The idea selection part is next we need to compare all our selected ideas against the following questions.

  • Does it fit with people’s needs? Is there demand?
  • Does it really meet the goals set initially?
  • Does it meet the requirements in our problem statement/Point Of View?
  • Does it answer our “How Might We” questions in a satisfying way?
  • Is it different enough from what exists to add additional value?
  • Do we have access to the budget—enough to implement even partially?
  • Is the technology available?
  • Will we be able to roll it out with the available resources?
  • Can we get approval from decision makers?

Thanks to for the list of questions.


NOW are ideas that we can implement now but lack originality. WOW are ideas that are innovative and can be implement now. HOW are ideas that we can implement in the future.

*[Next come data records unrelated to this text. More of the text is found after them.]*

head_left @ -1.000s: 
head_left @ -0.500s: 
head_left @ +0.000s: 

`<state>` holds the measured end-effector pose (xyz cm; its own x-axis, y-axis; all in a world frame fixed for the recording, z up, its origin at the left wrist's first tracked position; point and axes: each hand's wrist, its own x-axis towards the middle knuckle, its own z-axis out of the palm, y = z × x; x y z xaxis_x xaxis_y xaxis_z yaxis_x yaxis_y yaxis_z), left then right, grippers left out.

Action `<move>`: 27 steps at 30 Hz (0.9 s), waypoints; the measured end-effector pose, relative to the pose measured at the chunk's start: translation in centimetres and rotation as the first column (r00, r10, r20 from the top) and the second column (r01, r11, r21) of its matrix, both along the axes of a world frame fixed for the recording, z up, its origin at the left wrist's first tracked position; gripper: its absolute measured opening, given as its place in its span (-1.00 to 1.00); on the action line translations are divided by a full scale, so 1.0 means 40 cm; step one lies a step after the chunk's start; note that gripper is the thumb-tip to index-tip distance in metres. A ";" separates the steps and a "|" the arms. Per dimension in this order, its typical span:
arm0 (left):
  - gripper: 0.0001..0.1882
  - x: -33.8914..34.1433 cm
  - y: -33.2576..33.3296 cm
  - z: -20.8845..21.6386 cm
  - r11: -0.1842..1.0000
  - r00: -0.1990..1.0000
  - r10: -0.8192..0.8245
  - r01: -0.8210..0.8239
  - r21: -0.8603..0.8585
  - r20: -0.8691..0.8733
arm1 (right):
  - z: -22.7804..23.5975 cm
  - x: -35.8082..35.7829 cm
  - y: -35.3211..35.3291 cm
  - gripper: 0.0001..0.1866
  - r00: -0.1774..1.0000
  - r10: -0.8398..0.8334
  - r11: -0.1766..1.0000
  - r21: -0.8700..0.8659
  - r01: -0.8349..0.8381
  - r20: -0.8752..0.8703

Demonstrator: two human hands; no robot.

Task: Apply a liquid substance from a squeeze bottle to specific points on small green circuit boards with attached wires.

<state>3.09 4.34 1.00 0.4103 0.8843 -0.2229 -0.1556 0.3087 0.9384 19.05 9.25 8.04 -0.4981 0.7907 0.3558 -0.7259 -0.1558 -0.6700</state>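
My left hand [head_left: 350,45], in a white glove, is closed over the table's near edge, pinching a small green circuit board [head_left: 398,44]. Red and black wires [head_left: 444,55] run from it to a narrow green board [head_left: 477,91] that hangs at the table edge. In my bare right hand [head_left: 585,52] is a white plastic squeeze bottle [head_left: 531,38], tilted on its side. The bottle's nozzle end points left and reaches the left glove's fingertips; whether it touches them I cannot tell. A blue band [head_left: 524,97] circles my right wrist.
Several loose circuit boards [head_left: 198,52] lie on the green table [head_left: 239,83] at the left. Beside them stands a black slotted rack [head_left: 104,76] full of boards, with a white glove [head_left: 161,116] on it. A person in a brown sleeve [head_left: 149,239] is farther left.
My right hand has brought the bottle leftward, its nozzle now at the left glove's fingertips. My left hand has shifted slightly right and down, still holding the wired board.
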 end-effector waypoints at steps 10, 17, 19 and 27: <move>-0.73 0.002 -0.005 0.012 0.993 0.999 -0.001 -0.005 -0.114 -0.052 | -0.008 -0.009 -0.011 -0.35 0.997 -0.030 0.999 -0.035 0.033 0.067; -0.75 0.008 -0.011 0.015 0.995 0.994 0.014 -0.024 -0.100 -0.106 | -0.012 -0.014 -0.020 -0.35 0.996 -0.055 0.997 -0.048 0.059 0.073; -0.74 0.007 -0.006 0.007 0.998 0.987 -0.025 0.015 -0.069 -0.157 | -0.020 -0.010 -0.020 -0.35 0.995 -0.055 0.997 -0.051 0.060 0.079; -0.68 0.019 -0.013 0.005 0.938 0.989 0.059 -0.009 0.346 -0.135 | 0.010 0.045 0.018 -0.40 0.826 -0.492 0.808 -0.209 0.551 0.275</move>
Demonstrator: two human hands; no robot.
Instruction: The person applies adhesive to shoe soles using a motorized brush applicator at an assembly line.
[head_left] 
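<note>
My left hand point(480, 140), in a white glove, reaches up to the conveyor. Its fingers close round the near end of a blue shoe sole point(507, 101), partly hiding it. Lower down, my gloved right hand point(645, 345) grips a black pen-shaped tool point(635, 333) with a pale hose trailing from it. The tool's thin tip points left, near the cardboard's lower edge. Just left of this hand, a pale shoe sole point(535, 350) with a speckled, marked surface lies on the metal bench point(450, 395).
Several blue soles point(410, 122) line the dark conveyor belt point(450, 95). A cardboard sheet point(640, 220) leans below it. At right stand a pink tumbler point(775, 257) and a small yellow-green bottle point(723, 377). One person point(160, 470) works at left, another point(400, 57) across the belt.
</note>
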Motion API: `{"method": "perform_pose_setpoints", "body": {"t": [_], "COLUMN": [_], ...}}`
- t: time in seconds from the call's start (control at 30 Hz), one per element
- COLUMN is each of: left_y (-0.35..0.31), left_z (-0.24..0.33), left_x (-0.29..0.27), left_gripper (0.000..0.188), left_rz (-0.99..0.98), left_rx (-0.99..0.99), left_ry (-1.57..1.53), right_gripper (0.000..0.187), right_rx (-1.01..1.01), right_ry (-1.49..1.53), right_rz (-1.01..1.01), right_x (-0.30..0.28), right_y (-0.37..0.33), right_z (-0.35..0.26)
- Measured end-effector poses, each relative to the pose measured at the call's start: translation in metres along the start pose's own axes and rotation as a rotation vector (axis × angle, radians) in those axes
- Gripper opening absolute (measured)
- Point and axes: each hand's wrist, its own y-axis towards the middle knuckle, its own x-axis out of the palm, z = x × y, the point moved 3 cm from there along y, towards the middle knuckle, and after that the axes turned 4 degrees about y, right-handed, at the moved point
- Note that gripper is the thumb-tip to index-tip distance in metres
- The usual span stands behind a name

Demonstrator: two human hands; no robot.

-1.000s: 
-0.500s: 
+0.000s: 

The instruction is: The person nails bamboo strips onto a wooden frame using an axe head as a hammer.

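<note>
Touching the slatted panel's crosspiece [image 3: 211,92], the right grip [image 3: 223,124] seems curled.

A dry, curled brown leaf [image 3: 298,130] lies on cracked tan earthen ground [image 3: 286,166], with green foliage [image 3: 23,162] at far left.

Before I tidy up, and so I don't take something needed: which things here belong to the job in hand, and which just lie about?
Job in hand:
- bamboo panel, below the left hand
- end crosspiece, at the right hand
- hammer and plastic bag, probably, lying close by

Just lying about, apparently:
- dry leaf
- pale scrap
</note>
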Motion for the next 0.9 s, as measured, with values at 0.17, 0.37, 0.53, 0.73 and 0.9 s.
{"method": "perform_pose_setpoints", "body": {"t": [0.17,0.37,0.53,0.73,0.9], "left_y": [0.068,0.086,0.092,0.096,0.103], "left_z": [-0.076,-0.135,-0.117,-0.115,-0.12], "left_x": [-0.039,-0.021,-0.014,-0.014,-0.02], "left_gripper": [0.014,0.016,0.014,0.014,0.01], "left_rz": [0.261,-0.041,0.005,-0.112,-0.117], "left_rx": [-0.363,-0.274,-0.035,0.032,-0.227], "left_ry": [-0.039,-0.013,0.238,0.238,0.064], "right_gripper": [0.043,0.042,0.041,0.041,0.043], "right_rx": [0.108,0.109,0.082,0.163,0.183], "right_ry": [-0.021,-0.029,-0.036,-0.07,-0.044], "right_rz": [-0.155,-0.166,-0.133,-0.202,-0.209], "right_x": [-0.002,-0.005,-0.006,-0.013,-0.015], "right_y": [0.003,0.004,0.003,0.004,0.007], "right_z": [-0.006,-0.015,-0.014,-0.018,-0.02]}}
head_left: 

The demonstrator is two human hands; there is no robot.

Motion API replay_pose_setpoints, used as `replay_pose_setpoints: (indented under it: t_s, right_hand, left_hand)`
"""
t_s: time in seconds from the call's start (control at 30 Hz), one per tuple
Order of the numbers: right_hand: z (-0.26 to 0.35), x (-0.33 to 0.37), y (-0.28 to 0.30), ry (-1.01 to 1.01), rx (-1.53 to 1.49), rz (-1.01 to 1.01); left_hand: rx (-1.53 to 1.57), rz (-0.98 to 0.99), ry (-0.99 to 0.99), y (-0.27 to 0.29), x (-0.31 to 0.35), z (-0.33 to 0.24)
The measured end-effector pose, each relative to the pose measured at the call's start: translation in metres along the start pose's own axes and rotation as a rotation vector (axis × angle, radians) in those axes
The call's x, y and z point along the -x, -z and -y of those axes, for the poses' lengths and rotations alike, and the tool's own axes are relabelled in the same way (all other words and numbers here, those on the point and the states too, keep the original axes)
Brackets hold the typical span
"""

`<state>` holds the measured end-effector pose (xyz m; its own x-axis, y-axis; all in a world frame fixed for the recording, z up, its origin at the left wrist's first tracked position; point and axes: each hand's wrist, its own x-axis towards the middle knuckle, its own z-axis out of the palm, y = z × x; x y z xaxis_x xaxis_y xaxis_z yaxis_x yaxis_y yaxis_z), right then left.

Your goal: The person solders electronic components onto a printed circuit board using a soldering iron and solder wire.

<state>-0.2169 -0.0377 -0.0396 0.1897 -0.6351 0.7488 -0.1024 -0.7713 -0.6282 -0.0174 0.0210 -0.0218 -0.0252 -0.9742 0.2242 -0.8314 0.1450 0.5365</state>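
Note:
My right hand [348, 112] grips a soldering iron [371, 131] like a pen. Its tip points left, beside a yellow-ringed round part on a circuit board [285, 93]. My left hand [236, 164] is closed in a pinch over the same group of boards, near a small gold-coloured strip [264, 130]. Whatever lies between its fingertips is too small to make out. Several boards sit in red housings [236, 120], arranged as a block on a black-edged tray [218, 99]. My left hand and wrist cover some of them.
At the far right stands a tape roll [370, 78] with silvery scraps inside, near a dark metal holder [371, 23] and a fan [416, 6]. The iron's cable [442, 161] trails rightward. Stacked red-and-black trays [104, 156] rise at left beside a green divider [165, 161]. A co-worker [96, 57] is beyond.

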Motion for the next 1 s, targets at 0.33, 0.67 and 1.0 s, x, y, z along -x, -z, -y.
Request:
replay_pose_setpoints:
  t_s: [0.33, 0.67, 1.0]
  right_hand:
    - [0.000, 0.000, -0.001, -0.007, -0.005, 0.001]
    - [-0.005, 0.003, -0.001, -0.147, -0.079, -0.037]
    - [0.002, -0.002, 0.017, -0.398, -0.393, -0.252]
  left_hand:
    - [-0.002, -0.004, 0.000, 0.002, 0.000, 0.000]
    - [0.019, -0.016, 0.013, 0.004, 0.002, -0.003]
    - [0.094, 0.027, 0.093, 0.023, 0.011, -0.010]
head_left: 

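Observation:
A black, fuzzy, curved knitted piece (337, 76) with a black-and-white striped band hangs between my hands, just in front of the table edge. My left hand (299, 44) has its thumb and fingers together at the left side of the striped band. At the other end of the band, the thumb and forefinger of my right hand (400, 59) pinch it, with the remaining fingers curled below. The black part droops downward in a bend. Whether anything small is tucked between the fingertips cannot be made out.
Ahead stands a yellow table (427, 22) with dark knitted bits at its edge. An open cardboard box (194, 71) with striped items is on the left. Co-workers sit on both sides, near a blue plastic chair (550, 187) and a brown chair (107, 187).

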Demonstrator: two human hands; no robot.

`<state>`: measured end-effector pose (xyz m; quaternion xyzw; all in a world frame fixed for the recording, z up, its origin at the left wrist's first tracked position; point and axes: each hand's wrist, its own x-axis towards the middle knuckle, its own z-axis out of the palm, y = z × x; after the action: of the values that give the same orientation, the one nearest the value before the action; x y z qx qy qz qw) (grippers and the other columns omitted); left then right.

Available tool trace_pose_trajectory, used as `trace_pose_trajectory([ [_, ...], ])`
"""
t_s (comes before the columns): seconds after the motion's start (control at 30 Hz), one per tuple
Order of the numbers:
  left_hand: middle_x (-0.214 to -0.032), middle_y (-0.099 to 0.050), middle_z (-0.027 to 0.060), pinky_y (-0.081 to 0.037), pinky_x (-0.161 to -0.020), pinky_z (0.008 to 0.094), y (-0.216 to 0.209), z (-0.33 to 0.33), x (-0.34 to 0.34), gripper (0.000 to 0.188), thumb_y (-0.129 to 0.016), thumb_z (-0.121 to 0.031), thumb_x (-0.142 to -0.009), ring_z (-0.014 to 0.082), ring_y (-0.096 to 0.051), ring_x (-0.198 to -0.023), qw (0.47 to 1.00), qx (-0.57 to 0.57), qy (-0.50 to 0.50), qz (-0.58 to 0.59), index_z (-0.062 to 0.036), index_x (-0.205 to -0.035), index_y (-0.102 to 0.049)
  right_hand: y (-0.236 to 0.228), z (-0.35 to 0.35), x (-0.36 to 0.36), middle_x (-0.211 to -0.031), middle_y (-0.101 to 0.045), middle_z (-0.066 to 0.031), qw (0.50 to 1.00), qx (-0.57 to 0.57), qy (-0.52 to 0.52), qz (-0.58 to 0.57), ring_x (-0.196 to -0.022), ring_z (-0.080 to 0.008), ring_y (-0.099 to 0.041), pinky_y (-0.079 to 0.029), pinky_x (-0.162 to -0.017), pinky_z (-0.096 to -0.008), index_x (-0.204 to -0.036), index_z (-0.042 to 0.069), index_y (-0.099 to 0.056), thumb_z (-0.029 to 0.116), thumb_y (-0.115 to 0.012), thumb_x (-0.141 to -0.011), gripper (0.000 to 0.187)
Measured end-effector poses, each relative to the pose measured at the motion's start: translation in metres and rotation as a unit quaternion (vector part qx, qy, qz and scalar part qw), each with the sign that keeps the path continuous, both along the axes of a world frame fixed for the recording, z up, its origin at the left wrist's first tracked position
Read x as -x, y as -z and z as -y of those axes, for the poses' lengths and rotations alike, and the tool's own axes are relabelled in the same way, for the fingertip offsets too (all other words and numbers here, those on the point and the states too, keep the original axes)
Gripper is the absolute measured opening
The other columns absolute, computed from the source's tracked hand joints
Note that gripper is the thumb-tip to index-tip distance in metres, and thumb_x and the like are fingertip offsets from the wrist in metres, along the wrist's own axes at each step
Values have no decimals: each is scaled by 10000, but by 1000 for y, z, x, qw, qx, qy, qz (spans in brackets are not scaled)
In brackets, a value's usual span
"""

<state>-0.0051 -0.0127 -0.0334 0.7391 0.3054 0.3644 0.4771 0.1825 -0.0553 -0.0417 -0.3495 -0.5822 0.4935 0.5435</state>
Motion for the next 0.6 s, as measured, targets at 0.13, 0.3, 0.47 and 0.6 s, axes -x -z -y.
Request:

Things we need to ban from the workshop, run through these before you begin.

  • Yes, but…
  • It already exists!
  • Our customers won’t like that!
  • We don’t have time.
  • NO!
  • It’s not possible.
  • It’s too expensive!
  • Let’s be realistic.
  • That’s not logical.
  • We need to do more research.
  • There’s no budget.
  • I’m not creative.
  • We don’t want to make mistakes.
  • The management won’t agree.
  • Get real.
  • It’s not my responsibility.
  • It’s too difficult to master.
  • That’s too big a chance.
  • The market is not ready yet.
  • Let’s keep it under consideration.
  • It is just like __.
  • The older generation will not use it.
  • We are too small for that.
  • It might work in other places but not here.
  • Since when are you the expert?
  • That’s for the future.
  • There are no staff members available.
  • It is not suitable for our clients.

Thanks to for the list of things to ban.

What next?

Its time to take our selected ideas and prototype and test.